What you should do
I'd like the full listing transcribed exactly, with no images included.

The data
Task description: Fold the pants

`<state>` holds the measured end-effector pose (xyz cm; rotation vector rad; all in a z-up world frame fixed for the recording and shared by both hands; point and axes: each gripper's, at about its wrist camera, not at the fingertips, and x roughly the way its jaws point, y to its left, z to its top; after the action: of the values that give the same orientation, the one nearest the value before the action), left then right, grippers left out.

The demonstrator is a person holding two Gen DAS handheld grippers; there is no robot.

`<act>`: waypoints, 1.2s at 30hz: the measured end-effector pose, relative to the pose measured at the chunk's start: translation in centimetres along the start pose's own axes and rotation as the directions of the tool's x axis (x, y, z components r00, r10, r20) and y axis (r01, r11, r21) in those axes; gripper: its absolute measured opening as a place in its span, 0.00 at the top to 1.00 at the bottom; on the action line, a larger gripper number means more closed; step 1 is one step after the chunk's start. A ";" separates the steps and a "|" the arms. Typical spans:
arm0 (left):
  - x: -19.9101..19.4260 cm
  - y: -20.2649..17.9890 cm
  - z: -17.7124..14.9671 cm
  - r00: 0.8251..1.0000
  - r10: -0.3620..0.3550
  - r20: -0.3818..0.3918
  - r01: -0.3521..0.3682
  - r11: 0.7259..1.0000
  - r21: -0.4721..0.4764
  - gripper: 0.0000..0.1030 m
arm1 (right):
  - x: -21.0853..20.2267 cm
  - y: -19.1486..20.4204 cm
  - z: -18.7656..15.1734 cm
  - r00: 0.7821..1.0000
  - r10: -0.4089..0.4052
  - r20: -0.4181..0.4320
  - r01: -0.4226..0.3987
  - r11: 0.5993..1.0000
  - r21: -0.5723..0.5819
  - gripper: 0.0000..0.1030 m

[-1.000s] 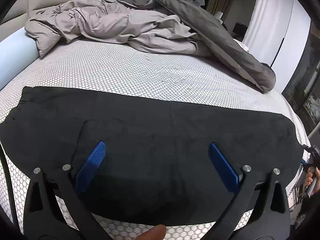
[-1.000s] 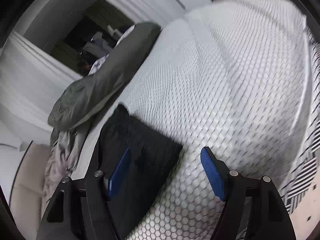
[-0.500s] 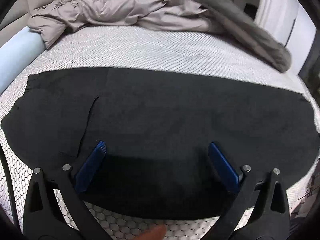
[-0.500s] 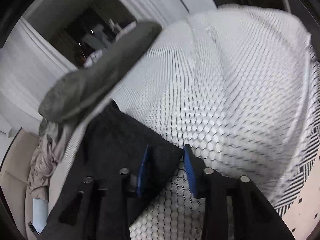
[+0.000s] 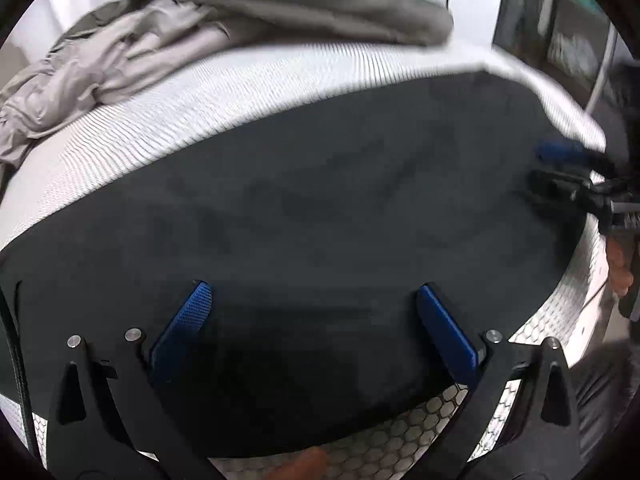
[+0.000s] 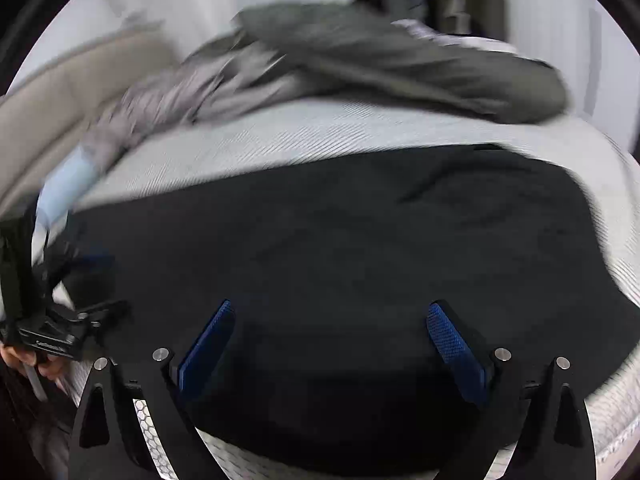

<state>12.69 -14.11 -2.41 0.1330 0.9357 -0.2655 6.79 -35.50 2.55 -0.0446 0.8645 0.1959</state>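
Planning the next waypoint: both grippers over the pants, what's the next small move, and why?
Probably lower both onto the near edge and pinch it. The black pants lie flat on the bed; the left gripper is open, the right gripper is opening, and neither holds cloth.

The left gripper (image 5: 314, 312) had black angular arms with triangular cut-outs, silver screw heads at the pivots and blue textured pads (image 5: 188, 316). A thin black cable (image 5: 16, 360) ran down its left edge. The right gripper (image 6: 330, 338) matched it: black frame, silver screws, blue knurled pads (image 6: 444, 336). The person's clothing at the frame edge looked dark, though blur left that uncertain.
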 end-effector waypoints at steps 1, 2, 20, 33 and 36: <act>0.5 -0.2 -0.1 1.000 0.007 -0.022 -0.007 1.000 0.002 0.01 | 0.9 1.3 -0.4 1.000 -0.003 -0.028 0.002 0.998 -0.066 0.05; 0.8 -0.4 -0.3 0.999 0.002 -0.032 -0.002 1.000 -0.003 0.01 | 2.2 2.4 -0.7 0.998 -0.039 -0.054 0.030 0.987 -0.155 0.05; -3.8 6.6 -1.3 0.998 -0.029 0.047 0.033 0.994 -0.100 0.01 | -3.2 -10.5 -1.6 0.942 -0.328 0.066 0.321 0.942 0.101 0.04; 1.9 4.1 3.3 0.994 -0.020 -0.107 0.024 0.999 0.039 0.00 | 7.0 -4.7 1.9 0.963 -0.249 -0.099 0.227 0.955 -0.193 0.04; 1.2 7.8 2.6 0.993 0.031 -0.111 -0.034 0.999 -0.030 0.00 | 6.3 -9.1 2.0 0.944 -0.317 -0.092 0.308 0.946 -0.097 0.05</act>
<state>17.61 -7.37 -1.81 0.1348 1.0459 -0.2149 14.02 -43.20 -1.30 -0.2697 0.9429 -0.0709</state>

Task answer
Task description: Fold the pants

`<state>` holds the measured end-effector pose (xyz cm; rotation vector rad; all in a z-up world frame fixed for the recording and shared by both hands; point and axes: each gripper's, at about its wrist camera, not at the fingertips, and x roughly the way its jaws point, y to its left, z to its top; after the action: of the values that give the same orientation, the one nearest the value before the action), left then right, grippers left out.

The demonstrator is a person holding two Gen DAS handheld grippers; there is no robot.

`<act>`: waypoints, 1.2s at 30hz: the measured end-effector pose, relative to the pose measured at the chunk's start: translation in centimetres along the start pose's own axes and rotation as the directions of the tool's x axis (x, y, z components r00, r10, r20) and y axis (r01, r11, r21) in those axes; gripper: its absolute measured opening as a place in its span, 0.00 at the top to 1.00 at the bottom; on the action line, a larger gripper number means more closed; step 1 is one step after the chunk's start. A ";" separates the steps and a "|" the arms. Typical spans:
arm0 (left):
  - x: -19.9101..19.4260 cm
  - y: -20.2649..17.9890 cm
  - z: -17.7124..14.9671 cm
  - r00: 0.8251..1.0000
  - r10: -0.3620..0.3550
  - r20: -0.3818..0.3918
  - r01: -0.3521..0.3682
  - r11: 0.7259..1.0000
  - r21: -0.4721..0.4764
  - gripper: 0.0000..0.1030 m
arm1 (right):
  - x: -21.0853..20.2267 cm
  - y: -19.1486..20.4204 cm
  - z: -18.7656..15.1734 cm
  - r00: 0.7821..1.0000
  - r10: -0.4089..0.4052
  - r20: -0.4181..0.4320
  - r01: -0.4226..0.3987
  - r11: 0.5993..1.0000
  - r21: -0.5723..0.5819
  - gripper: 0.0000..0.1030 m

[-1.000s] 
[-1.000s] 
[-0.500s] 
[-0.500s] 
[+0.000s] 
[+0.000s] 

<state>12.69 -14.11 -2.41 0.1330 0.9357 -0.2655 6.79 -35.50 2.55 -0.0446 0.8645 0.1959</state>
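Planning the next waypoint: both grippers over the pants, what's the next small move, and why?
Probably lower both onto the near edge and pinch it. The black pants lie flat on the bed; the left gripper is open, the right gripper is opening, and neither holds cloth.

The left gripper (image 5: 314, 312) had black angular arms with triangular cut-outs, silver screw heads at the pivots and blue textured pads (image 5: 188, 316). A thin black cable (image 5: 16, 360) ran down its left edge. The right gripper (image 6: 330, 338) matched it: black frame, silver screws, blue knurled pads (image 6: 444, 336). The person's clothing at the frame edge looked dark, though blur left that uncertain.
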 end-effector waypoints at steps 1, 2, 20, 33 and 36: <act>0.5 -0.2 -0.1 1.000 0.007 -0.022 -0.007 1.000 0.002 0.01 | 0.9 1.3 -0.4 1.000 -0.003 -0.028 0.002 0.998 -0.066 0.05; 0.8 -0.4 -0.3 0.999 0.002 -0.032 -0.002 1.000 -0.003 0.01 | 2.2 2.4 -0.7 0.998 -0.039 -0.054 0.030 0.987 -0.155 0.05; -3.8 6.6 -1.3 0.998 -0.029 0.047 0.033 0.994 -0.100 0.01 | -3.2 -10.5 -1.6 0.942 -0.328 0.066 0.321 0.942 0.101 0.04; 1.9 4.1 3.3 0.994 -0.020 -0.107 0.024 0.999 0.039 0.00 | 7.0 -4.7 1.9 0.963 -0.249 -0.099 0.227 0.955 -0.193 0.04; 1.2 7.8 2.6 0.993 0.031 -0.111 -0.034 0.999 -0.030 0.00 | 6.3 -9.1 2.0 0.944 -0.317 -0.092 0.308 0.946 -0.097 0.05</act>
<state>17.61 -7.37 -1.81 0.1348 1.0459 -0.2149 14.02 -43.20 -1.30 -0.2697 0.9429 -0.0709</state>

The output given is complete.